• **Exercise objective**: For the listing below, output exactly the lines from the line with "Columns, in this" up to and including the line with "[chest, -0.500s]", and no other lines.

• **Task material**:
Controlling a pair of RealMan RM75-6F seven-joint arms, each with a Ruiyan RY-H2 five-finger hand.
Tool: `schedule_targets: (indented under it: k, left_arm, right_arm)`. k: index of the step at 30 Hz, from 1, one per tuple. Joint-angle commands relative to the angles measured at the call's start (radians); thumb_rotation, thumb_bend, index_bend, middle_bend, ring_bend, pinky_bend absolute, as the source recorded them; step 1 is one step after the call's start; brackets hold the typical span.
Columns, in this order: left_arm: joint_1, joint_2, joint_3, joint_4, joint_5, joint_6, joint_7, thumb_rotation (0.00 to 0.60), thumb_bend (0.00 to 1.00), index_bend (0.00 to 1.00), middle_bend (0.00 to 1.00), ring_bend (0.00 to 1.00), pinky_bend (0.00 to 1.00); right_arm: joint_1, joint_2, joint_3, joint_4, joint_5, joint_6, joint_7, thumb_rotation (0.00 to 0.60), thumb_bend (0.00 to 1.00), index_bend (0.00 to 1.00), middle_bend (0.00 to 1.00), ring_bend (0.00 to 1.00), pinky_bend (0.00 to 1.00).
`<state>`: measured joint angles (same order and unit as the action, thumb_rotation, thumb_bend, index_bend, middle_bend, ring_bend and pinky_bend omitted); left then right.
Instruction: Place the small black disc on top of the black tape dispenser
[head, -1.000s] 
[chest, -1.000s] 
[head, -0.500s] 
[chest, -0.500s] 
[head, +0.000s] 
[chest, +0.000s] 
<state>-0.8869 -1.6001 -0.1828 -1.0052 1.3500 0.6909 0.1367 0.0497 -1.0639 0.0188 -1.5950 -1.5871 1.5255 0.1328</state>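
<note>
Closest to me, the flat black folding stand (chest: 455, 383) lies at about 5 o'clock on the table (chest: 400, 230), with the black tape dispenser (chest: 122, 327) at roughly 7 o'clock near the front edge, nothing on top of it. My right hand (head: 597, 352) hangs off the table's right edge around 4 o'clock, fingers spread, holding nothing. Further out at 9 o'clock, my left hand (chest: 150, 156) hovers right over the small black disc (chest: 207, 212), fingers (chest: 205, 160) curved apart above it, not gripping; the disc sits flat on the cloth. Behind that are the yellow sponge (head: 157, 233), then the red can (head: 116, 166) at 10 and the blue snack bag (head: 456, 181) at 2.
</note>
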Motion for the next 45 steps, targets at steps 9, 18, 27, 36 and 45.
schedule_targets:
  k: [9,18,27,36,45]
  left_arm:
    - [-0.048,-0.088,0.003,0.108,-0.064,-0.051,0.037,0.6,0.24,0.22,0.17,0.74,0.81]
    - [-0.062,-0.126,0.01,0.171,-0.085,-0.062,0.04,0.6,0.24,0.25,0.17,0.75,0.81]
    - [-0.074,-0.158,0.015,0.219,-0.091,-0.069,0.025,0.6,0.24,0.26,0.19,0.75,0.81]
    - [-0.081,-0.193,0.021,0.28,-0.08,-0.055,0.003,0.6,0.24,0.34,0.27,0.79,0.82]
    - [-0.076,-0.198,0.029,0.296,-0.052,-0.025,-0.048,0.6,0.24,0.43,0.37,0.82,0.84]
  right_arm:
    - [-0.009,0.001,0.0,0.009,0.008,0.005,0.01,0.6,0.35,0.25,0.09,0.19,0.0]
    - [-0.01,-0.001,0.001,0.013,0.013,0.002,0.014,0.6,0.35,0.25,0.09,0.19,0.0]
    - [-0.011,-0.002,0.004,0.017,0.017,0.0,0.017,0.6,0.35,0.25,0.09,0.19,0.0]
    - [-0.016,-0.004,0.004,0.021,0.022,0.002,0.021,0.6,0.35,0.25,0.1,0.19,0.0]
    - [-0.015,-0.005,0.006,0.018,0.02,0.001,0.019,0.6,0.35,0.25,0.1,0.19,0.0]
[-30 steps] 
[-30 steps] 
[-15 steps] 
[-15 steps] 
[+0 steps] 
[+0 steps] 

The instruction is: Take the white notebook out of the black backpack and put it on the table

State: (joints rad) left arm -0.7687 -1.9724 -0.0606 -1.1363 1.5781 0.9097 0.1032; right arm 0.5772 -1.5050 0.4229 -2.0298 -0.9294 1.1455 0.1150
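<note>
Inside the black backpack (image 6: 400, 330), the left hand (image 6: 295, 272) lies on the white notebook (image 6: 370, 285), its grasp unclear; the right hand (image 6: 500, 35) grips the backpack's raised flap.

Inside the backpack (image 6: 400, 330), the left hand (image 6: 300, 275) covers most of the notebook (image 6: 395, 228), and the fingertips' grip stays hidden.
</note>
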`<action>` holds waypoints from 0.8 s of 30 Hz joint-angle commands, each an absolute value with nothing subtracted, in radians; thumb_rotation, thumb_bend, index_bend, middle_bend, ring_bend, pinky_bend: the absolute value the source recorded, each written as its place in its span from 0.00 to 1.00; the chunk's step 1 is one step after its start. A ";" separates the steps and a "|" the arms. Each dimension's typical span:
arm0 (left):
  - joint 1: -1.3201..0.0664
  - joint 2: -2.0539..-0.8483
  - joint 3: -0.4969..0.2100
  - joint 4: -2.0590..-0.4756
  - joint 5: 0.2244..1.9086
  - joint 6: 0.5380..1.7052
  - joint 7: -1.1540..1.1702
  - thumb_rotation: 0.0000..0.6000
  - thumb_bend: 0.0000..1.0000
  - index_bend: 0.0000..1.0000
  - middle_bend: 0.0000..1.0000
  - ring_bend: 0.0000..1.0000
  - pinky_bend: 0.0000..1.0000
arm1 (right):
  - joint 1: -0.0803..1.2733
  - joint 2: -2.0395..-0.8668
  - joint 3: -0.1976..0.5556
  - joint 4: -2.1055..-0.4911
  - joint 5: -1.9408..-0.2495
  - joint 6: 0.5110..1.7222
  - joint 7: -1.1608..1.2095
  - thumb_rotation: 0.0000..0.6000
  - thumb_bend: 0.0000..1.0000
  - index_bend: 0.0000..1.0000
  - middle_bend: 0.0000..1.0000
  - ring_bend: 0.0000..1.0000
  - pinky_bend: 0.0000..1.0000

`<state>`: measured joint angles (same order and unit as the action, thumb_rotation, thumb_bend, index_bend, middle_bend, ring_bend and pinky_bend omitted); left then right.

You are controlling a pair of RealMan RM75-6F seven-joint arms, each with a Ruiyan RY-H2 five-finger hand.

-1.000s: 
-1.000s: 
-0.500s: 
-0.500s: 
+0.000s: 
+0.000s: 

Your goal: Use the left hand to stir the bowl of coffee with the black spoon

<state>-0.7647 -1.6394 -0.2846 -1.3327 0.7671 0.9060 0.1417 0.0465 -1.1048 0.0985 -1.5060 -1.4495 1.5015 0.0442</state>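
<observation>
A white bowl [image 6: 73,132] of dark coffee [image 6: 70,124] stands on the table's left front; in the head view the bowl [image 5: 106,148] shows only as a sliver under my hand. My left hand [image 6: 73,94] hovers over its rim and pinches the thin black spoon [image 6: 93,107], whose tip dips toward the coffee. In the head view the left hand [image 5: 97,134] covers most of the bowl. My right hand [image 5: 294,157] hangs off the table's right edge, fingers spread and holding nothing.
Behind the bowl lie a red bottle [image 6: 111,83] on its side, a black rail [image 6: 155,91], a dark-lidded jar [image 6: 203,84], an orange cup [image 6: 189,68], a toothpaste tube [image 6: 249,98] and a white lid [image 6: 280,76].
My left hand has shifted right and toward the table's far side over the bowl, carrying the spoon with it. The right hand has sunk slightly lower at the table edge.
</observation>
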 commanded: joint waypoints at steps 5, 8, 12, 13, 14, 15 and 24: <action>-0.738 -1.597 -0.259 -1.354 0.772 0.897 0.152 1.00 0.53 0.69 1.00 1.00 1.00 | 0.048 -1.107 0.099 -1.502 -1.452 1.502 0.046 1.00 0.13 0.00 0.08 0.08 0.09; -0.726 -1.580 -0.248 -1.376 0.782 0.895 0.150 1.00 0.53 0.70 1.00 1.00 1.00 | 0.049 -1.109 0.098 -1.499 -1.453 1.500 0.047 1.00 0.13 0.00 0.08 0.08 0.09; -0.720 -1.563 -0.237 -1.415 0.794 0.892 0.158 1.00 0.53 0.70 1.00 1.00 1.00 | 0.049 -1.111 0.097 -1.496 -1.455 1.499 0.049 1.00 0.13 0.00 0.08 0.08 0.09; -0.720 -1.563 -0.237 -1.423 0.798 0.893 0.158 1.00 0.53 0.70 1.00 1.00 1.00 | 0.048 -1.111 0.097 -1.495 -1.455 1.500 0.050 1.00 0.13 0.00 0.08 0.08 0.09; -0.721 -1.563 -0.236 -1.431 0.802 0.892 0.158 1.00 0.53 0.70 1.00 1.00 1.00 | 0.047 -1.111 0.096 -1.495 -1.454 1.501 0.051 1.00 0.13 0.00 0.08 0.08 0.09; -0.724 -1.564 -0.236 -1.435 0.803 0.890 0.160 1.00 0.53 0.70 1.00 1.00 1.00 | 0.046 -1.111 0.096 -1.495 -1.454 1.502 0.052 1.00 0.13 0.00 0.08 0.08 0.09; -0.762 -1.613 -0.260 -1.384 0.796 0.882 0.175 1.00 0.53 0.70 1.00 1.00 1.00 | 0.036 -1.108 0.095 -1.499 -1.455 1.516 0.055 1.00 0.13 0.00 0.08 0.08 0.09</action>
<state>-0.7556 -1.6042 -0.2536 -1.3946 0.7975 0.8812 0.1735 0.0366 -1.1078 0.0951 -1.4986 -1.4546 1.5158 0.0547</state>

• **Exercise output**:
Columns, in this order: left_arm: joint_1, joint_2, joint_3, joint_4, joint_5, joint_6, joint_7, thumb_rotation (0.00 to 0.60), thumb_bend (0.00 to 1.00), index_bend (0.00 to 1.00), middle_bend (0.00 to 1.00), ring_bend (0.00 to 1.00), pinky_bend (0.00 to 1.00); right_arm: joint_1, joint_2, joint_3, joint_4, joint_5, joint_6, joint_7, thumb_rotation (0.00 to 0.60), thumb_bend (0.00 to 1.00), index_bend (0.00 to 1.00), middle_bend (0.00 to 1.00), ring_bend (0.00 to 1.00), pinky_bend (0.00 to 1.00).
`<state>`: measured joint angles (same order and unit as the action, thumb_rotation, thumb_bend, index_bend, middle_bend, ring_bend and pinky_bend omitted); left then right.
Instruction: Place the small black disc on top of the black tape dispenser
[head, -1.000s] 
[chest, -1.000s] 
[head, -0.500s] 
[chest, -0.500s] 

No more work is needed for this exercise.